I don't think it's a corner case. I know of many software PVR's that support this. It just makes sense IMO. Why use another tuner to record a channel that's already being recorded?
Perhaps you should explain what you are looking for in more detail, because I'm not sure I fully understand.
I
think what you are talking about is the idea that if a tuner is in-use on a particular channel, that it should "prefer" to record other shows on that same channel later that day using the same tuner (to avoid a set of tuners "ping-ponging" back and forth with a bunch of consecutive shows in one night).
This
can be useful. I've used PVR software both before and since the ones I used had this feature (both BeyondTV and SageTV do this).
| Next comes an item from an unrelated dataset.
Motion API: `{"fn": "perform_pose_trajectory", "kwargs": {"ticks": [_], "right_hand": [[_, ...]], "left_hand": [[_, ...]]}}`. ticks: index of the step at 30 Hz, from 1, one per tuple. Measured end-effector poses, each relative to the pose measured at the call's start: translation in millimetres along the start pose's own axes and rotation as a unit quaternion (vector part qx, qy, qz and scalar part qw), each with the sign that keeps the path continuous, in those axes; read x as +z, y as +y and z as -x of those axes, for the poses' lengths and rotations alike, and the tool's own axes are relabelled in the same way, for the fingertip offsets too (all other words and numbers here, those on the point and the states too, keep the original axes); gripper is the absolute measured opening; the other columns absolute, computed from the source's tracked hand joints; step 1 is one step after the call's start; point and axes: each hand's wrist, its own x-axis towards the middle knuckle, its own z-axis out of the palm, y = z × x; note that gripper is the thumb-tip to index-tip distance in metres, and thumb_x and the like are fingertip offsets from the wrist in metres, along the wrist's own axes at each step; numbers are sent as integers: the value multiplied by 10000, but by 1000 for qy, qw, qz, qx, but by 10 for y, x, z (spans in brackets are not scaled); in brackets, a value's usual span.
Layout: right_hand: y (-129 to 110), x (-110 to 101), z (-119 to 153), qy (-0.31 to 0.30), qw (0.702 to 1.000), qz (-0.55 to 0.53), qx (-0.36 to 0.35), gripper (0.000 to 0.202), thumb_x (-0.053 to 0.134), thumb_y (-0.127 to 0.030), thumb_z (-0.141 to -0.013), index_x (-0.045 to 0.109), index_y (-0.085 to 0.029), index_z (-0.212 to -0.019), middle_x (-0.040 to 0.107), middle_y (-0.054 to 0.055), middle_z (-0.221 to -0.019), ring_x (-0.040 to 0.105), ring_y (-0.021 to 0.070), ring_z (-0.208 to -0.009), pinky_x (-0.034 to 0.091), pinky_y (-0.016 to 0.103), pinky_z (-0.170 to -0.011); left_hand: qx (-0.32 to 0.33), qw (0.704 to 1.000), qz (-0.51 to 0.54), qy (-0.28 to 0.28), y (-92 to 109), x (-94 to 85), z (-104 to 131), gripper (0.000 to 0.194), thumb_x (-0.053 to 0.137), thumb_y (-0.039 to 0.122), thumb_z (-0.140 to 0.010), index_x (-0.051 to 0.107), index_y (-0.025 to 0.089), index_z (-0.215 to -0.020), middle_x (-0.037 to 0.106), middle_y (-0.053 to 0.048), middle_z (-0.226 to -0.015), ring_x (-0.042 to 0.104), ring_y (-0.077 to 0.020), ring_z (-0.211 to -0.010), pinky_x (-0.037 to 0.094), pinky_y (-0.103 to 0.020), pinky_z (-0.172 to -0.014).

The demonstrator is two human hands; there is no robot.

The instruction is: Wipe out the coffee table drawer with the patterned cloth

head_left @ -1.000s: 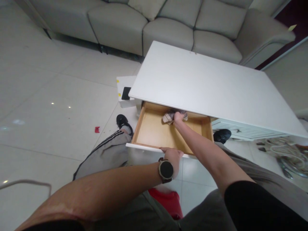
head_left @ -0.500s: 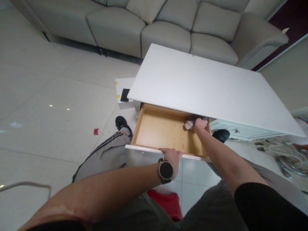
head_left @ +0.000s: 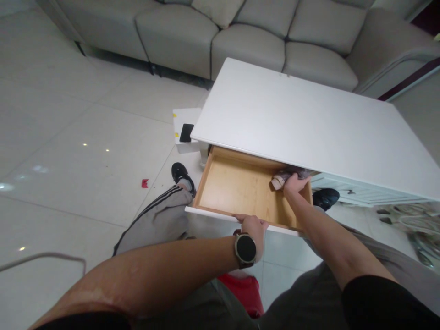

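A wooden drawer point(head_left: 237, 188) with a white front is pulled out of a white coffee table point(head_left: 309, 114). My left hand point(head_left: 253, 229), with a watch on its wrist, grips the top edge of the drawer front, fingers over the rim. Inside the drawer, at its back right corner, my right hand point(head_left: 294, 183) is closed on a crumpled pinkish-grey cloth point(head_left: 279, 179). The cloth rests against the drawer bottom, and part of it is hidden by the hand and the tabletop's edge.
A grey sofa point(head_left: 247, 50) stands behind the table. To the table's left is a white box point(head_left: 185, 146) with a black flat object point(head_left: 186, 133) on it. A red scrap point(head_left: 145, 183) lies on the tiled floor. Something red point(head_left: 245, 293) sits between my legs.
The whole scene has shifted a little to the right in view as my head turned. Both hands keep their holds, and the cloth stays in the drawer's back right corner.
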Motion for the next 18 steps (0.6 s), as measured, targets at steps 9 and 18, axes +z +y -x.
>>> {"fn": "perform_pose_trajectory", "kwargs": {"ticks": [9,18], "right_hand": [[-173,174,-76,22,999,-9,-41,387,554,-167,-899,633,-150,-1278,691,181,-1253,658,282,-1208,472,373,-1112],[-697,647,1011,-112,991,-51,-60,646,660,-151,-792,531,-104,-1423,655,179,-1236,644,279,-1155,454,404,-1141]], "left_hand": [[-3,999,29,43,-11,36,-18,601,531,3,-921,619,267,-1454,760,-170,-1230,727,-400,-1137,553,-691,-926],[13,1000,8,23,-20,6,-8,630,640,72,-881,590,252,-1483,769,-168,-1199,731,-410,-1105,553,-741,-924]]}}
Sometimes the "ping pong" can be problematic. This happens most often when you have "handles" on your video files (start recording 2 min before, stop 3 min after). The handles are useful if you have shows that don't always fit their assigned schedules quite perfectly, to avoid missing a scene here or there (nothing is more irritating than when you miss 1/2 of the, usually hysterical, "bonus" clip at the end of BBT). However, if you subscribe to a bunch of shows that all air sequentially, you can sometimes run out of tuners (or unnecessarily degrade to a lower quality analog SD tuner, perhaps) not because a tuner wasn't free for that 30 minutes, but because it wasn't "free" for 4 minutes of that 34 minutes because of the "handles". This avoids that problem. If shows air sequentially, the tuner will ignore the relevant conflicting handles and keep recording the channel. It isn't always perfect, though and sometimes can work against you. The logic can be tricky.
So, anyway... I'm not sure that is what you are talking about. Because you might be talking about recording multiple
simultaneous things (two different audio tracks, maybe) on the same tuner. That, I have to agree with Matt, is probably a bit of an edge case. Might be cool, but... Not a top-tier required feature for most users, I'd guess. I think we're still in "get the basics up to par" mode with MC's PVR functionality.
However... One thing I feel is lacking in this system from most of the PVR software I've tried is maintaining the connection to that "stream" of programming after the arbitrary "cut" points.
So, in my setup when Sage encounters a day where a bunch of shows air sequentially on the same channel, it will usually record them all on the same tuner (it doesn't
always seem to work, for whatever reason). It is nice, even if it does "cut" one of those scenes, the division is almost frame-perfect. I think it must keep the recording going seamlessly, and then "blade" the file afterwards to make the cut. If you can find the next "piece" of the recording, you can pick back up
right where you left off, usually in the same "word" of a line of dialog. But
finding it is often the problem. If, despite my handles, a show still ends abruptly mid-scene (like one of those bonus scenes I was talking about before), and MC
has the next "piece" in-order, it would be nice to have it just seamlessly continue into the next file until I hit stop. Or at least queue the next file, and lead me to it in some way.
I've often "subscribed" to a particular show two or three years ago, or based on a search. I don't know
when they're scheduled, more than a vague "this show airs on Wednesday, I think", for all but my absolute favorites. And I certainly don't notice if they move the schedules around, or new shows start airing and suddenly things conflict or whatever, unless it tells me. But figuring out what show that "missing handle" is on is often quite challenging.... Involving finding the particular show I was watching in the guide (many days off, usually), figuring out what aired after it, then figuring out if I have that show recorded, hoping it recorded that airing of the episode and not some other airing, and then checking the beginning of that file for my missing scene. Usually by then, I've lost interest, and my wife
certainly has.
That would be a very helpful and unique feature.